Edward Whitacre Jr., who turned AT&T into the world's largest telecommunications company as chief executive, will become chairman of General Motors Corp. (GMGMQ) when the company leaves bankruptcy, the auto maker said Tuesday.

Whitacre, 67, is known as a straight-talking, no-nonsense executive with a track record of cutting big deals and working closely with the U.S. government, skills could that prove critical for GM as it orchestrates a massive restructuring under close scrutiny of the U.S. Treasury.

His appointment comes amid a government-ordered overhaul of GM's board of directors.

Interim Chairman Kent Kresa, charged with recruiting new board members, said Whitacre had been under consideration since the end of March, when the Obama administration ousted Rick Wagoner as GM's chairman and chief executive officer.

"This is a guy who was very innovative, and who took a company that had a lot of advanced technology and merged it with a company that didn't have a lot," Kresa said, referring to SBC's acquisition of AT&T (T) in 2005.

At the time, SBC was pursuing the landline business but Whitacre saw growth elsewhere, such as broadband and cell phones. Kresa said Treasury was impressed by what it saw as Whitacre's forward-thinking mentality and how it may help GM as it races to undo decades-old patterns and cultures.

GM filed for bankruptcy last week as part of a government-aided restructuring that will result in sweeping job cuts, benefits reductions and factory and dealership closings while leaving the U.S. owning 60% of the company.

Whitacre was chairman and CEO of AT&T and its predecessor companies from 1990 to 2007, when he retired with a $158 million package. During his tenure, which began with Southwestern Bell, Whitacre led the company through a series of mergers and acquisitions - including the 2005 AT&T acquisition that created the nation's largest provider of local, long-distance and wireless services.
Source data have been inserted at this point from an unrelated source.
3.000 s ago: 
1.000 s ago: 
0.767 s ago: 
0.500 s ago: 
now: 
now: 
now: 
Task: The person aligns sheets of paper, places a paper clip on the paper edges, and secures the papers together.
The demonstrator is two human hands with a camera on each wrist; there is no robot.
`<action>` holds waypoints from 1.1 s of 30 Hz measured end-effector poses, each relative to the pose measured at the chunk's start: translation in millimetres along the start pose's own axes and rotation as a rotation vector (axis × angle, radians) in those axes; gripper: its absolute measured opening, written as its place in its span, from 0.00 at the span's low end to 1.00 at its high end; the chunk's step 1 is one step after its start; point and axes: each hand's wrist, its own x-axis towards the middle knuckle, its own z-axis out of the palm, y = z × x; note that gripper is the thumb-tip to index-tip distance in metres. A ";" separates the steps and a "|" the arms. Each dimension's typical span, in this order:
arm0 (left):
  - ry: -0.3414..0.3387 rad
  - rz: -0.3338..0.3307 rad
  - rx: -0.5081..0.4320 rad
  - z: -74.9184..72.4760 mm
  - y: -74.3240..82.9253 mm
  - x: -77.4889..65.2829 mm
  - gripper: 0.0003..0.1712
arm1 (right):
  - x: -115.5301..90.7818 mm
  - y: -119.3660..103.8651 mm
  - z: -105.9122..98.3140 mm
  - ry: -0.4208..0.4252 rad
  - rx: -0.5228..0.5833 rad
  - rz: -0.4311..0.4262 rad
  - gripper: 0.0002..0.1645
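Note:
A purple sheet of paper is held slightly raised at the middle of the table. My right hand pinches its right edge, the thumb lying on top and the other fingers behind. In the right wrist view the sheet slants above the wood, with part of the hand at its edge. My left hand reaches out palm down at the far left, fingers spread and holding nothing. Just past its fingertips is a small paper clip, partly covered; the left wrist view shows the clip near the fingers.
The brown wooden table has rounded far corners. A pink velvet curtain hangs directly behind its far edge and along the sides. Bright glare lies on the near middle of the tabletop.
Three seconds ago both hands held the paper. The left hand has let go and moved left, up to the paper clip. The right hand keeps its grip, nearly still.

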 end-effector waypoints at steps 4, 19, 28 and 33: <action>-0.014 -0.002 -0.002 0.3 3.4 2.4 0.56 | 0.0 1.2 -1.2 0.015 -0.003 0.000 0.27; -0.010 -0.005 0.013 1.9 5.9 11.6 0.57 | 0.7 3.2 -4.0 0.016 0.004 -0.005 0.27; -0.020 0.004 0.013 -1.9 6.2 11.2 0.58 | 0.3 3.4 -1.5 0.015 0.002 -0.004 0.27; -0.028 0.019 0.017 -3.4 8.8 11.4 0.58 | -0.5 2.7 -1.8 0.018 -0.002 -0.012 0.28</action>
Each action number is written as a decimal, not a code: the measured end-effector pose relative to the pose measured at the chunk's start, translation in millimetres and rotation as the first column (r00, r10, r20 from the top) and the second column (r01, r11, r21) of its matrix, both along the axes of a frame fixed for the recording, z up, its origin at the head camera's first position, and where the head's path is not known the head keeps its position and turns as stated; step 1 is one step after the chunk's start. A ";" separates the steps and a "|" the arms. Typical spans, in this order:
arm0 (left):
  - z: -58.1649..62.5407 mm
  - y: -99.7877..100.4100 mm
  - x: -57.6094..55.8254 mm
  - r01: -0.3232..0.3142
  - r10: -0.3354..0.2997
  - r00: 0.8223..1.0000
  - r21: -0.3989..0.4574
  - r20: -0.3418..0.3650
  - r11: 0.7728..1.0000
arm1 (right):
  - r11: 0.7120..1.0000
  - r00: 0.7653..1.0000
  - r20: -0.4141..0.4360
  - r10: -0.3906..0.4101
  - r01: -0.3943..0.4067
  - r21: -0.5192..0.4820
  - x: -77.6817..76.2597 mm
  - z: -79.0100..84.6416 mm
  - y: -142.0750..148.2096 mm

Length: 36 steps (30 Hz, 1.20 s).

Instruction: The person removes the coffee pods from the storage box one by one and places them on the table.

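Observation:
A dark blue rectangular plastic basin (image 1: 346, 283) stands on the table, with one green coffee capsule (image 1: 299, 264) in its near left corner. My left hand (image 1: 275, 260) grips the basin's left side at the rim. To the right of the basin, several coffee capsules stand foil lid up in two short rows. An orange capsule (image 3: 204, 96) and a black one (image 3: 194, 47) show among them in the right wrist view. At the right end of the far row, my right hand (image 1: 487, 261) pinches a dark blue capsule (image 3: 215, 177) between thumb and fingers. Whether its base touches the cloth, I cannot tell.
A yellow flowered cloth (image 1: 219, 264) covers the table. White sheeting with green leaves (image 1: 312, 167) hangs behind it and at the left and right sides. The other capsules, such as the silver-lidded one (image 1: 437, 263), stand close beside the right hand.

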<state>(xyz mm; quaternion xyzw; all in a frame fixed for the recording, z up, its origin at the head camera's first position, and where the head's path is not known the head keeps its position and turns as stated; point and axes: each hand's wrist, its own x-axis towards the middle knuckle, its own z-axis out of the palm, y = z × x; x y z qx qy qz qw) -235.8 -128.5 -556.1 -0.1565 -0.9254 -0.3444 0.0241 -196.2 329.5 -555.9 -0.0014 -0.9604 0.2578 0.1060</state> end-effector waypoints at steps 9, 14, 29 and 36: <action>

Whitacre, in a statement, said he was "honored to be able to serve GM at this critical juncture and take part in its reinvention."

Whitacre and Kresa, along with current board members Philip A. Laskawy, Kathryn V. Marinello, Erroll B. Davis Jr., E. Neville Isdell and President and Chief Executive Frederick A. Henderson, will serve as the nucleus of the "New GM" board.

As part of the changes, GM will usher out seven board members, including longtime directors George Fisher, retired CEO of Eastman Kodak Co. (EK); and John Bryan, retired CEO of Sara Lee Corp. (SLE). The company also will look to create a separate board to oversee the winding down of the "old GM." Kresa said that board is unlikely to include any current members.

In an interview Monday, Isdell, a GM board member since August, said the work load for the board has been heavier in recent months than he expected when he came aboard.

Some weeks, Isdell, currently chairman of Coca Cola Co. (KO), would spend more than two days sifting through GM documents, researching restructuring plans and financial data. His independent research came on top of three conference calls with directors per week, with some of those lasting as long as three hours.

"Broadly speaking, I've been involved in no turnaround of this magnitude," he said in an interview, noting that he has spent much of his career engineering restructuring efforts.

Isdell said that when he got to GM, he found a management team not able to fulfill its potential given 40 years of "legacy" issues that had built up and crippled the company's efforts.

"In every organization that struggles, there are good leaders just waiting for the opportunity to excel."